Again, and again. With our bodies. Care about me.
This appeal for empathy, connection, and affection expand within the concluding repetition of; ‘Care about me.’, which appears isolated on the final page, framed by the large expanse of blank. The piece asked me to care, and I admit – I did.
The body in Vermis Sanctus is an infected one and holds some of the same romanticised imagery of 19th century tuberculosis writing. What pervades alongside this unflinching fascination with mortality is an undercurrent of feminist reclamation; Ula Taylor-Reilly’s work asserts the female body as infected, as occupied, an identity as ’host to a permeant guest’. The worm is positioned as both parasite and as a vengeful organic force capable of outliving the host body; ‘swim[ming] out of the incision and wrap[ping] itself seven times around’ the throats of journalists who announce the death of the speaker with a gendered revulsion: ‘Mile-long parasite found on autopsy table! Morticians horrified!’.
Definitely New by Lauren Orange, begins with the fantastic opening line:
‘Now that I’m seventeen. I feel like I have lived long enough that I can start to feel the size and shape of a year.’
I enjoyed this allusion to a form of embodied knowledge that characterised the dimensions of time as a familiar concept. The presence of temporal weight and movement through these dimensions at the outset of the narrative seemed to be speaking to the anxieties that Gen Z are accustomed to; those of crippling financial debt, climate crisis, and an increasingly digital society. Throughout, the protagonist articulates a constant disconnection between the self-confidence she presents and the self-doubt she disguises, this becoming increasingly evident within the latter section of the narrative.
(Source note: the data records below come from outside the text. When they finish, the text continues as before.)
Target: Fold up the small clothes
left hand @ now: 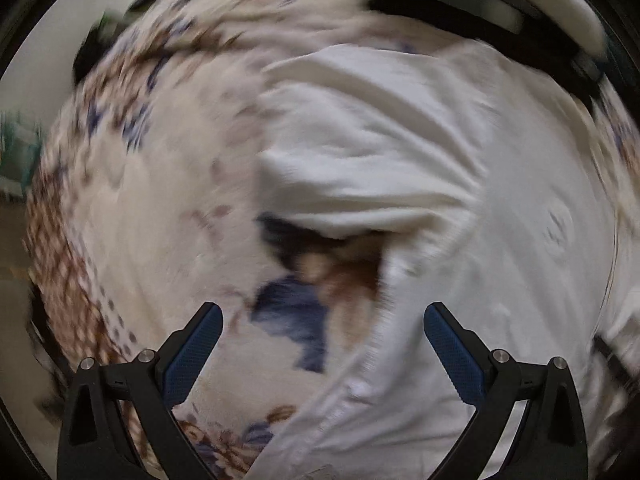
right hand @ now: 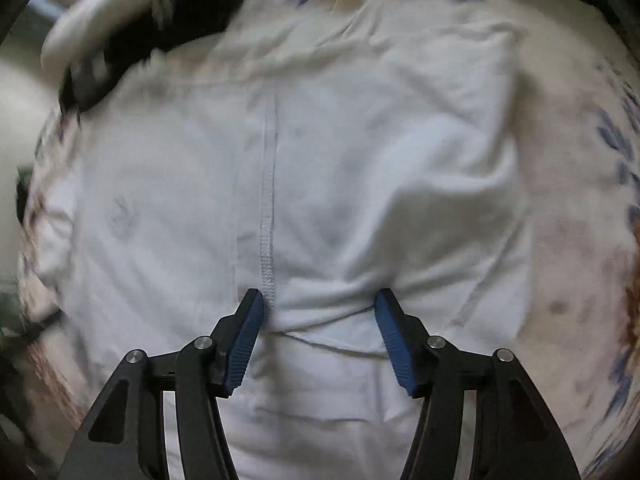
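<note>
A white garment (left hand: 420,152) lies on a cloth with a flower pattern (left hand: 132,208) in blue and brown. The left wrist view is blurred, so small details are hard to read. In this view the garment fills the middle and the right part, and the flowered cloth shows on the left and below. One edge of the garment is lifted a little and makes a fold, and under this fold a dark blue and brown flower (left hand: 316,280) of the cloth is visible.

The left gripper (left hand: 323,330) has its jaws wide apart and nothing is between them. Its left finger is over the flowered cloth and its right finger is over the white garment. I cannot tell if the fingertips touch the fabric.

In the right wrist view the white garment (right hand: 320,160) covers almost the whole picture, with the flowered cloth (right hand: 580,260) around it at the top and on the right. A stitched seam (right hand: 269,208) runs down the middle of the garment to the left finger. The right gripper (right hand: 319,306) is also open, and a wrinkled ridge of the white fabric lies between the two blue pads (right hand: 390,332). The tips are at the fabric, but the jaws are not closed on it.
</note>
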Tool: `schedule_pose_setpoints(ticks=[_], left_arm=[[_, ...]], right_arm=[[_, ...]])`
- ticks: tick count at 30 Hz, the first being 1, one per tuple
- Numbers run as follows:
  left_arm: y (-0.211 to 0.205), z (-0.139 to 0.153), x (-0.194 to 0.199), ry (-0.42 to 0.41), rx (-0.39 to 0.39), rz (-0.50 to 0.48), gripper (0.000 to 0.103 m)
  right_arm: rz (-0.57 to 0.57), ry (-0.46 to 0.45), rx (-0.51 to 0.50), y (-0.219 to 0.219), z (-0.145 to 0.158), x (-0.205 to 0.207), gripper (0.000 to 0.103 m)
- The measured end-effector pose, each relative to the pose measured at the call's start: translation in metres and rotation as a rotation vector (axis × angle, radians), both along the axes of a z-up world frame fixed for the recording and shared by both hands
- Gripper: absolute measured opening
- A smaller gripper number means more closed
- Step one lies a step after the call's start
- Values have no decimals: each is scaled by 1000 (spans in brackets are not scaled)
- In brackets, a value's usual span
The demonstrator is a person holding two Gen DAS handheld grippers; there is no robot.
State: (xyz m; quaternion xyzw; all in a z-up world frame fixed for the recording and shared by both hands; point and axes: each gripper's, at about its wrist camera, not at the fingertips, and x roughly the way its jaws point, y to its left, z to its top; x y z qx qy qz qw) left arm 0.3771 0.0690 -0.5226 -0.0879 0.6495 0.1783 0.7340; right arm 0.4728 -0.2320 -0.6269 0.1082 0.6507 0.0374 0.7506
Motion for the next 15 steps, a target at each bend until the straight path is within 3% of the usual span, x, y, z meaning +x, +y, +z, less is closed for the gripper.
schedule_pose_setpoints(ticks=[4,8,11,13,14,15], left_arm=[[42,-11,1,-35,-162,171,103],[81,-31,8,-127,-392,431,103],[96,-36,17,-231,-447,551,100],[96,-30,24,-312,-446,552,74],[94,-26,30,-342,-437,526,30],[89,-22,37,-359,-440,484,2]], right_arm=[[-85,-5,76,-15,15,-15,66],[-175,-4,74,-32,22,-37,66],[-235,16,79,-45,23,-50,66],[-271,29,73,-54,21,-49,66],[-294,26,76,-58,21,-55,66],[-309,26,77,-63,17,-45,66]])
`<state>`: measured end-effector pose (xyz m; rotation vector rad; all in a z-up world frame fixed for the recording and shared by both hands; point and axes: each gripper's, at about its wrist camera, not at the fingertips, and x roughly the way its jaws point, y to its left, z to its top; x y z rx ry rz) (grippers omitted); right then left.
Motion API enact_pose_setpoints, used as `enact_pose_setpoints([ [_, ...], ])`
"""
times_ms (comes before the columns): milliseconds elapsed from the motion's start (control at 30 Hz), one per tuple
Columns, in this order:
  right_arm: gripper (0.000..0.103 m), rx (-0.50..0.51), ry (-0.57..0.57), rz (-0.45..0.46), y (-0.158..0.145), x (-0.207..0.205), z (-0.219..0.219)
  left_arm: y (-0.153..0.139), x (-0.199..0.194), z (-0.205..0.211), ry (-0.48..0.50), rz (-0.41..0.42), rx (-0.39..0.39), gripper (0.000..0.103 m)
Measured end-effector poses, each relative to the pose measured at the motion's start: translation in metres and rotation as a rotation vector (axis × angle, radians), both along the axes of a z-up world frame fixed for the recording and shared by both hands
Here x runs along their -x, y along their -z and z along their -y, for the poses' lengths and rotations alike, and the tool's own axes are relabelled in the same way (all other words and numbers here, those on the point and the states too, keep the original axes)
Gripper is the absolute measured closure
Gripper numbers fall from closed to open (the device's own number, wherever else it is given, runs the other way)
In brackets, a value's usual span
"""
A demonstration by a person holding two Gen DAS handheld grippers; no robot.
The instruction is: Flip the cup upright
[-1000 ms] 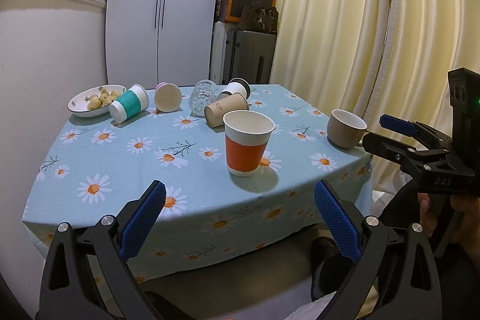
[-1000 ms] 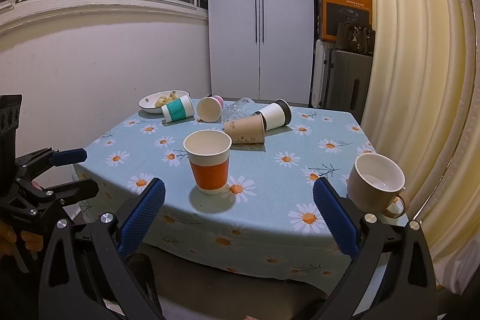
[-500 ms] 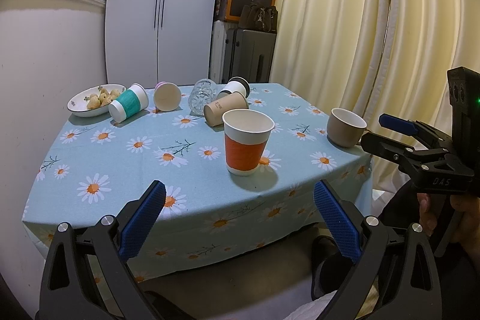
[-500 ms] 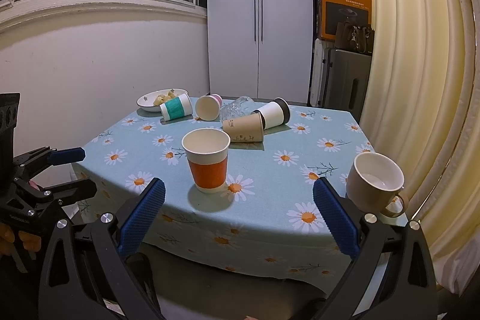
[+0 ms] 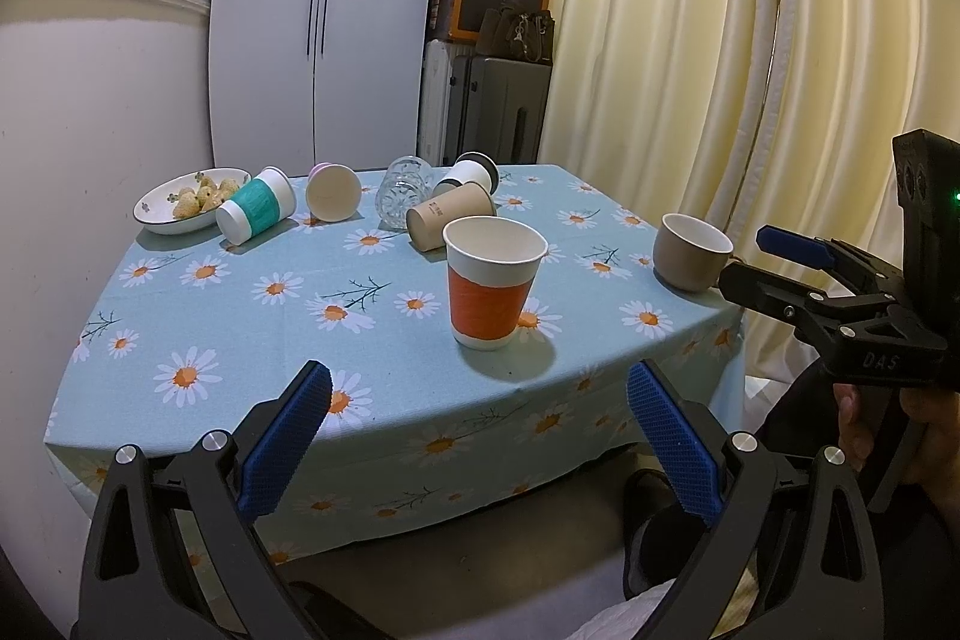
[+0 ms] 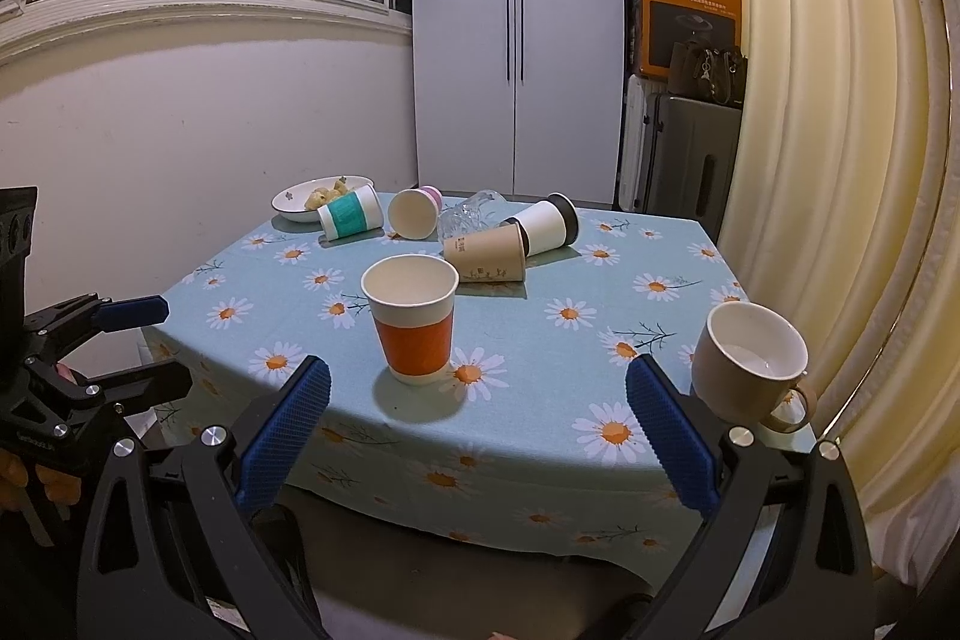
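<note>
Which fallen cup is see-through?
The clear glass cup, lying on its side at the back of the table. It sits between the pink-rimmed paper cup and the brown paper cup. The other tipped cups are all paper you cannot see through.
</note>
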<state>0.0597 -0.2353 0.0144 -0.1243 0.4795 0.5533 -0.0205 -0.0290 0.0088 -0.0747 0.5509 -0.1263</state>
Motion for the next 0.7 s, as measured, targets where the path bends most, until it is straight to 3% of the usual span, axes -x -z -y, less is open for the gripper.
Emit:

Ana Dukakis’ YOU + the DARK + the DOOR on the other hand, was a spectacular sequence reminiscent of the text-adventure games of the 1980s and 1990s that places the subject; ‘you’, within ‘The Room’. ‘You’ looks, calls, and thinks about the ‘DOOR’, the ‘WALLS’, the ‘DARKNESS’, and the ‘NOTHING’, addressing each phenomena within proximity in a stark encounter within the attempt to escape; the conceptualising of the ‘key’ permitting its presence to materialise within the text. The ‘DARKNESS’, the ‘NOTHING’ and the ‘BREATHS’ are all refigured in object form; interpellated by the ‘You’, they are reconstituted by the game, encoded as constructs that co-exist both inside and outside the structure of the body.
What struck me most throughout this collection was the willingness to innovate, to contest the normative structures of thought, reading, and representation. It’s a stunning anthology and I can’t wait to see what each writer produces next; I shall certainly be excited to see their work again.